For example, in a chapter I submitted to a short-lived two-person group—we called ourselves the Just for the Hell of It Critique Group, for a reason I won’t go into here—a  contentious old lady says to another character, “And you and that Claudia person can just go right back where you came from.”

Gale, my partner, objected to the word person; she said the old woman knew Claudia and so would say, “You and Claudia can just go right back where you came from.” I didn’t argue (a rule: no arguing),  but I knew the character, and I could hear her say, “that Claudia person.” Because writers are free to reject advice if they wish, I left the word where it was.
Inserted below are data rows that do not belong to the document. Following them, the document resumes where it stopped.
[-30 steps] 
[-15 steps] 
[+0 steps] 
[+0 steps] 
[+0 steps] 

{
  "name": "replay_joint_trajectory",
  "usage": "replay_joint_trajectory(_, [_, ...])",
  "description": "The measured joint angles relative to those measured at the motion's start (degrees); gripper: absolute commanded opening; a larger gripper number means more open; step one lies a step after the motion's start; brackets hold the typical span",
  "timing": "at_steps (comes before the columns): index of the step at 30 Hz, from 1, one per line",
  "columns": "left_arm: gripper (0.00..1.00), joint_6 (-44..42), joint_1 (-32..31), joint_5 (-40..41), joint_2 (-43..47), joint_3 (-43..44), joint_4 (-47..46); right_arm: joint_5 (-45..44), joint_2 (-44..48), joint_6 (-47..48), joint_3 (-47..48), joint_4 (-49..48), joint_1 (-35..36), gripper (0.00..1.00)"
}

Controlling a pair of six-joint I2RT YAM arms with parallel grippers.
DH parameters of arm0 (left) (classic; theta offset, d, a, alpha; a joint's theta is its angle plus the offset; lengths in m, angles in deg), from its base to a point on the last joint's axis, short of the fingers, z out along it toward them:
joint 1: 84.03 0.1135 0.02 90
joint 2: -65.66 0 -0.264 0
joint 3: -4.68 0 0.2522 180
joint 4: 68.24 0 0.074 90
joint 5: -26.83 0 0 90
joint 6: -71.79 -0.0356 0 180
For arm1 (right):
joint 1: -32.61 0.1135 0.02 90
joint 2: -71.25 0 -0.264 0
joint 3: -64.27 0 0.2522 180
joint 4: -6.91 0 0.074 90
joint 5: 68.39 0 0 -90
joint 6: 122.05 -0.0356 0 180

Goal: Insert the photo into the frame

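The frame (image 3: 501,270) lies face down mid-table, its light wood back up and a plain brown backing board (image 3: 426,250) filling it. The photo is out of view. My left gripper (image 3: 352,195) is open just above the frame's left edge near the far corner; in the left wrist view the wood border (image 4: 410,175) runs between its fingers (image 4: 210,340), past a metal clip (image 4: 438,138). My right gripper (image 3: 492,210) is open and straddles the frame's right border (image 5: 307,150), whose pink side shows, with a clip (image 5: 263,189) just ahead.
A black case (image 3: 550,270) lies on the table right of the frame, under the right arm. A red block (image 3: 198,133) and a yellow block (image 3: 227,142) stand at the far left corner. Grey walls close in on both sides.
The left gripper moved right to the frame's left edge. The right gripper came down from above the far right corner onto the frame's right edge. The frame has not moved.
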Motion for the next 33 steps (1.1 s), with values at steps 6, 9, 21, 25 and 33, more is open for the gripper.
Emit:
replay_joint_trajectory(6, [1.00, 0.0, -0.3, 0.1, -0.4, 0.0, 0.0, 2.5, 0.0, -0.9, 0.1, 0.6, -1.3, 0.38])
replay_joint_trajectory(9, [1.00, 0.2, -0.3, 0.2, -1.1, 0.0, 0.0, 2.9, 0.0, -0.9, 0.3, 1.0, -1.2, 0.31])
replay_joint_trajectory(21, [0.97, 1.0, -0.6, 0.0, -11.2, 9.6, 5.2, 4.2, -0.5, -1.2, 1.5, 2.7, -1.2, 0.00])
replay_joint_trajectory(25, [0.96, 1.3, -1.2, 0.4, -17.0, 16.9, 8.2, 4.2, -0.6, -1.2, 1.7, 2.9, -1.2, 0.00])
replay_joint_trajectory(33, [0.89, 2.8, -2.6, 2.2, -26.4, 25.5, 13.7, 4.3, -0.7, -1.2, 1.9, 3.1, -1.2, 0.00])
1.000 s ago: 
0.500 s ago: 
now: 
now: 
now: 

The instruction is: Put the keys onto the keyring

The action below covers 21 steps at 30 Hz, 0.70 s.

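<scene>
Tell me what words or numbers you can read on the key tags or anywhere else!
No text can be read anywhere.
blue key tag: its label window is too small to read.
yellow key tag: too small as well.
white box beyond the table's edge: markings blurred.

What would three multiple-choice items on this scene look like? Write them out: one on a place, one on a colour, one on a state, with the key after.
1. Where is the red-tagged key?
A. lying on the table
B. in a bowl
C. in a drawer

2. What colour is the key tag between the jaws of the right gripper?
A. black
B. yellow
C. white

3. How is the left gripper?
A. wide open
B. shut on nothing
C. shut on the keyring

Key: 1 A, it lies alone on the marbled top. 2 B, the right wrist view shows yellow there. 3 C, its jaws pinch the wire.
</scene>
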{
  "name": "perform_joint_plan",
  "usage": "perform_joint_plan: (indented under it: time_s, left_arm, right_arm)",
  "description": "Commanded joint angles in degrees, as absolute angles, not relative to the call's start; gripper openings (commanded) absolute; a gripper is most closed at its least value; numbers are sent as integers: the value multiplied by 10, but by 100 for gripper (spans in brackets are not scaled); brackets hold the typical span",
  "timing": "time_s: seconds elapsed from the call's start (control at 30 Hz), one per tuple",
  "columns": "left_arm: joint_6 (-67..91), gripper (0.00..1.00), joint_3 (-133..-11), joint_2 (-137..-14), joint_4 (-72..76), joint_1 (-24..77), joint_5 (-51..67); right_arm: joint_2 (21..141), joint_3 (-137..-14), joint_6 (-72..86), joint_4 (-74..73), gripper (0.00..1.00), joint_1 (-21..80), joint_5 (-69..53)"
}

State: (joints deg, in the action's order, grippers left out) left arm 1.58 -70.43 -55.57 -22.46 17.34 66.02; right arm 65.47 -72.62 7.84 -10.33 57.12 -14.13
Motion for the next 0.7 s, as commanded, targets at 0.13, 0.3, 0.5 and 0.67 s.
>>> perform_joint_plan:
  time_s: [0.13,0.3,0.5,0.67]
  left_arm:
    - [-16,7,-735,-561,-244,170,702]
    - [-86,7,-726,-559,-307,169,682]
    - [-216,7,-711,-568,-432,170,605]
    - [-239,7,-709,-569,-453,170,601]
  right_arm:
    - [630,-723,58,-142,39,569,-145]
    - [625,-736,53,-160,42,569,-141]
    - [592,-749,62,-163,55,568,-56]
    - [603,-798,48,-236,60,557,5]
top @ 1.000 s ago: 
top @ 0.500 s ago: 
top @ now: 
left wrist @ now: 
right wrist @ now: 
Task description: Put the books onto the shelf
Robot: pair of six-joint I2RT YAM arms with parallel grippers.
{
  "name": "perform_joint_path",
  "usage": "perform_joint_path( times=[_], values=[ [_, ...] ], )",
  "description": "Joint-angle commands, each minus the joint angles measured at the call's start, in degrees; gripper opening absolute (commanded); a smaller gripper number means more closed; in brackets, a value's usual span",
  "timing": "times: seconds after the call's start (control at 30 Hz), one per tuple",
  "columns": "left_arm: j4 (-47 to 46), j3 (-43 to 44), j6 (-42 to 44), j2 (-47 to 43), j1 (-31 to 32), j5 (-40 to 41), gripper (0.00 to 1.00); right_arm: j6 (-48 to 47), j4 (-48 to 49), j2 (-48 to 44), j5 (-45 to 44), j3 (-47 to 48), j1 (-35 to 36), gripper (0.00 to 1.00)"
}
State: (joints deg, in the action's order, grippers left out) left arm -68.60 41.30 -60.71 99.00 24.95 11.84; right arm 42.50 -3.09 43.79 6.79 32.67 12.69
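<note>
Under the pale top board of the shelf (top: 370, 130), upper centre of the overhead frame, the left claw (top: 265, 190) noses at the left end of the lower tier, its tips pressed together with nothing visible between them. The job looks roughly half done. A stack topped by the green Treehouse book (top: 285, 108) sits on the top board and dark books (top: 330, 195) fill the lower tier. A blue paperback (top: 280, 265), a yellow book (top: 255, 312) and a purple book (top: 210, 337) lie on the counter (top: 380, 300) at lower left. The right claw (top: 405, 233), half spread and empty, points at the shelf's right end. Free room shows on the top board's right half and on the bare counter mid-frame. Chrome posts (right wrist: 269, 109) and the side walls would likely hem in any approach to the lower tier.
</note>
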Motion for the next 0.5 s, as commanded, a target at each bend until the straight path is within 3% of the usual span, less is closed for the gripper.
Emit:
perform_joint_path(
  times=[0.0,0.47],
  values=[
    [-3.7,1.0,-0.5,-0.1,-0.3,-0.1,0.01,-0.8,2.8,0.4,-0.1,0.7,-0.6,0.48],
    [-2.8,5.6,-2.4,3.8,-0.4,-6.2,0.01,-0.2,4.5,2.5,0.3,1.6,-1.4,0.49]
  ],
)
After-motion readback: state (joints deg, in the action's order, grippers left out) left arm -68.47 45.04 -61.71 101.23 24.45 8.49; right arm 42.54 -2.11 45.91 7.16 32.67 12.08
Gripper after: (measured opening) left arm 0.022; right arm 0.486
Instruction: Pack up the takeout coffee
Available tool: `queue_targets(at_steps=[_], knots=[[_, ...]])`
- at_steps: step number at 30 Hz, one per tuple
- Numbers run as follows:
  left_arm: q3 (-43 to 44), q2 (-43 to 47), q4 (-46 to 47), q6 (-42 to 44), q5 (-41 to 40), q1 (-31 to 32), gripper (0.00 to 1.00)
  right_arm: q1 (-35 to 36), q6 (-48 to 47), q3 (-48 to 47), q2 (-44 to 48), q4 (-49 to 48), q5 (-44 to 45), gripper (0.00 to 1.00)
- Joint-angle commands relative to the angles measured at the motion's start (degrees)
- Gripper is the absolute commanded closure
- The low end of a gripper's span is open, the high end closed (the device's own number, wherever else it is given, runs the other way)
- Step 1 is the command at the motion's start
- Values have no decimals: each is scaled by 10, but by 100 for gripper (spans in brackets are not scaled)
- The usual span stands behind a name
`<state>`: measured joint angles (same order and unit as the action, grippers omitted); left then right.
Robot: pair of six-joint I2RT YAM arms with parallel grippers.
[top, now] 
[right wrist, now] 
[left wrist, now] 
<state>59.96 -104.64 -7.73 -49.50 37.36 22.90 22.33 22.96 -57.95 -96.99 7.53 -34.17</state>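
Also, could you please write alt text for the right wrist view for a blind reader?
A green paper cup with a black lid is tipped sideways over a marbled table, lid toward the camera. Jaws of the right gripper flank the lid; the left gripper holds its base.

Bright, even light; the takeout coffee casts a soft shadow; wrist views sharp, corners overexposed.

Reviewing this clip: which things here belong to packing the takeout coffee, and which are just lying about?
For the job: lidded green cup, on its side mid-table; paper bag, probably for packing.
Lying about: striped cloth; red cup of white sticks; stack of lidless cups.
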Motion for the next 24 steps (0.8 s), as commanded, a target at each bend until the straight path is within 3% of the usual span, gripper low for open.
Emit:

Some time later, commenting on  a revision of that page, Gale again said I should remove person. But I still liked person—it was one of my darlings—so I quietly declined to do so.

By the third go-around, Gale had  had enough: “That Claudia person thing is driving me crazy.”

She wouldn’t have said that to just anyone. We’d worked together and learned to trust each other. We spoke the same language. We were buddies.

She knew I would laugh. I laughed. She laughed. I removed the offending person.

So here is my love song, not fancy or fine, but most sincere, to the Austin Mystery Writers, the Just for the Hell of It Writers, and all those groups that give aspiring writers the knowledge, support, and  courage to keep aspiring, to publication and beyond.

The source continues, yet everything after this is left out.